ABOUT THIS TASK
Every line of the listing that follows must be written out unchanged.
[Opening GIVEN INFORMATION section]
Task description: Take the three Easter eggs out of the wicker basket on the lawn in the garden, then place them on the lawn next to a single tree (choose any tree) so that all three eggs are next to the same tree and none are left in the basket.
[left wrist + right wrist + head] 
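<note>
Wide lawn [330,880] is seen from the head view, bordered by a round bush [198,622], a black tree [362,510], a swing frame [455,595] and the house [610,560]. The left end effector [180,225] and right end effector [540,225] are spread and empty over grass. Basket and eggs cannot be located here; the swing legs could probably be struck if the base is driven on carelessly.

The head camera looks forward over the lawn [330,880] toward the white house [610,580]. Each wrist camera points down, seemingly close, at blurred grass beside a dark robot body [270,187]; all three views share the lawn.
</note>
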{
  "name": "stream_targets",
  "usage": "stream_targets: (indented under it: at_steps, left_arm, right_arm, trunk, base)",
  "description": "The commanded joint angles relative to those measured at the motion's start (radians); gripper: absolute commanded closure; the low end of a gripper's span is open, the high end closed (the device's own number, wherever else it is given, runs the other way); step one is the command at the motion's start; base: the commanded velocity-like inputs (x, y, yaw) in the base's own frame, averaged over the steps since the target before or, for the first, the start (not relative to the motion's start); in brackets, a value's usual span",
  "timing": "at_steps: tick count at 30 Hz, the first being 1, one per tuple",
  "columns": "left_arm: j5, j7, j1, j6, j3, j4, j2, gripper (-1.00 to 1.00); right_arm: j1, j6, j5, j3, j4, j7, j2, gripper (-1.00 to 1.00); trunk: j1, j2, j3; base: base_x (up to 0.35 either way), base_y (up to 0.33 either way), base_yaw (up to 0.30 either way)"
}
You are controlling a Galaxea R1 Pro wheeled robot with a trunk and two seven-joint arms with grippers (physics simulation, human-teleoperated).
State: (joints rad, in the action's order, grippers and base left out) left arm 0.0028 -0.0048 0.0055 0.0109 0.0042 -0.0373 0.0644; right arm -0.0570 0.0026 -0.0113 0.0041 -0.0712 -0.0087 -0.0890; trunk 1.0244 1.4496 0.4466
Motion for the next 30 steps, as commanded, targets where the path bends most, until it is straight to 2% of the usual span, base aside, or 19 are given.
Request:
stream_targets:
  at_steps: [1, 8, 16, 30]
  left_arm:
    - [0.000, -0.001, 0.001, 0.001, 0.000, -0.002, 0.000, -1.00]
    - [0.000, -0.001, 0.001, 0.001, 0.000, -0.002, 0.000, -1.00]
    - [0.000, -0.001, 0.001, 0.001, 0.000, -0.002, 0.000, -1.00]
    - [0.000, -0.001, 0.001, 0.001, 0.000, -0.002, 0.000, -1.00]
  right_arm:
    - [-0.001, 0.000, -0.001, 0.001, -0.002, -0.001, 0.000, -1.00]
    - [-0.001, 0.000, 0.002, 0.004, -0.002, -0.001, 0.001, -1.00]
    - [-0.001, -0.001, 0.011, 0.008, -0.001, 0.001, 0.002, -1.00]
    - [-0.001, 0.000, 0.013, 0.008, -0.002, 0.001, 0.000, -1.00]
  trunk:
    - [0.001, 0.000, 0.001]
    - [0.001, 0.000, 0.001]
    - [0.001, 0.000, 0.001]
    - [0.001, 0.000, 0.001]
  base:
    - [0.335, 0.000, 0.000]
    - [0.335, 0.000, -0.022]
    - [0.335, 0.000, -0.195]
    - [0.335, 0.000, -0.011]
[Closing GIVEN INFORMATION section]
REPLY TO THE EXERCISE
Task description: Take the three Easter eggs out of the wicker basket on the lawn in the garden, then place them on the lawn next to a single tree (choose any tree) so that all three eggs are next to the same tree and none are left in the basket.
[left wrist + right wrist + head] 
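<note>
Wide lawn [330,880] is seen from the head view, bordered by a round bush [198,622], a black tree [362,510], a swing frame [455,595] and the house [610,560]. The left end effector [180,225] and right end effector [540,225] are spread and empty over grass. Basket and eggs cannot be located here; the swing legs could probably be struck if the base is driven on carelessly.

The head camera looks forward over the lawn [330,880] toward the white house [610,580]. Each wrist camera points down, seemingly close, at blurred grass beside a dark robot body [270,187]; all three views share the lawn.
</note>
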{
  "name": "stream_targets",
  "usage": "stream_targets: (indented under it: at_steps, left_arm, right_arm, trunk, base)",
  "description": "The commanded joint angles relative to those measured at the motion's start (radians); gripper: absolute commanded closure; the low end of a gripper's span is open, the high end closed (the device's own number, wherever else it is given, runs the other way); step one is the command at the motion's start; base: the commanded velocity-like inputs (x, y, yaw) in the base's own frame, averaged over the steps since the target before or, for the first, the start (not relative to the motion's start); in brackets, a value's usual span",
  "timing": "at_steps: tick count at 30 Hz, the first being 1, one per tuple",
  "columns": "left_arm: j5, j7, j1, j6, j3, j4, j2, gripper (-1.00 to 1.00); right_arm: j1, j6, j5, j3, j4, j7, j2, gripper (-1.00 to 1.00); trunk: j1, j2, j3; base: base_x (up to 0.35 either way), base_y (up to 0.33 either way), base_yaw (up to 0.30 either way)"
}
You are controlling a Galaxea R1 Pro wheeled robot with a trunk and two seven-joint arms with grippers (physics simulation, human-teleoperated).
State: (joints rad, in the action's order, grippers and base left out) left arm 0.0028 -0.0048 0.0055 0.0109 0.0042 -0.0373 0.0644; right arm -0.0570 0.0026 -0.0113 0.0041 -0.0712 -0.0087 -0.0890; trunk 1.0244 1.4496 0.4466
Motion for the next 30 steps, as commanded, targets where the path bends most, until it is straight to 2% of the usual span, base aside, or 19 are given.
Request:
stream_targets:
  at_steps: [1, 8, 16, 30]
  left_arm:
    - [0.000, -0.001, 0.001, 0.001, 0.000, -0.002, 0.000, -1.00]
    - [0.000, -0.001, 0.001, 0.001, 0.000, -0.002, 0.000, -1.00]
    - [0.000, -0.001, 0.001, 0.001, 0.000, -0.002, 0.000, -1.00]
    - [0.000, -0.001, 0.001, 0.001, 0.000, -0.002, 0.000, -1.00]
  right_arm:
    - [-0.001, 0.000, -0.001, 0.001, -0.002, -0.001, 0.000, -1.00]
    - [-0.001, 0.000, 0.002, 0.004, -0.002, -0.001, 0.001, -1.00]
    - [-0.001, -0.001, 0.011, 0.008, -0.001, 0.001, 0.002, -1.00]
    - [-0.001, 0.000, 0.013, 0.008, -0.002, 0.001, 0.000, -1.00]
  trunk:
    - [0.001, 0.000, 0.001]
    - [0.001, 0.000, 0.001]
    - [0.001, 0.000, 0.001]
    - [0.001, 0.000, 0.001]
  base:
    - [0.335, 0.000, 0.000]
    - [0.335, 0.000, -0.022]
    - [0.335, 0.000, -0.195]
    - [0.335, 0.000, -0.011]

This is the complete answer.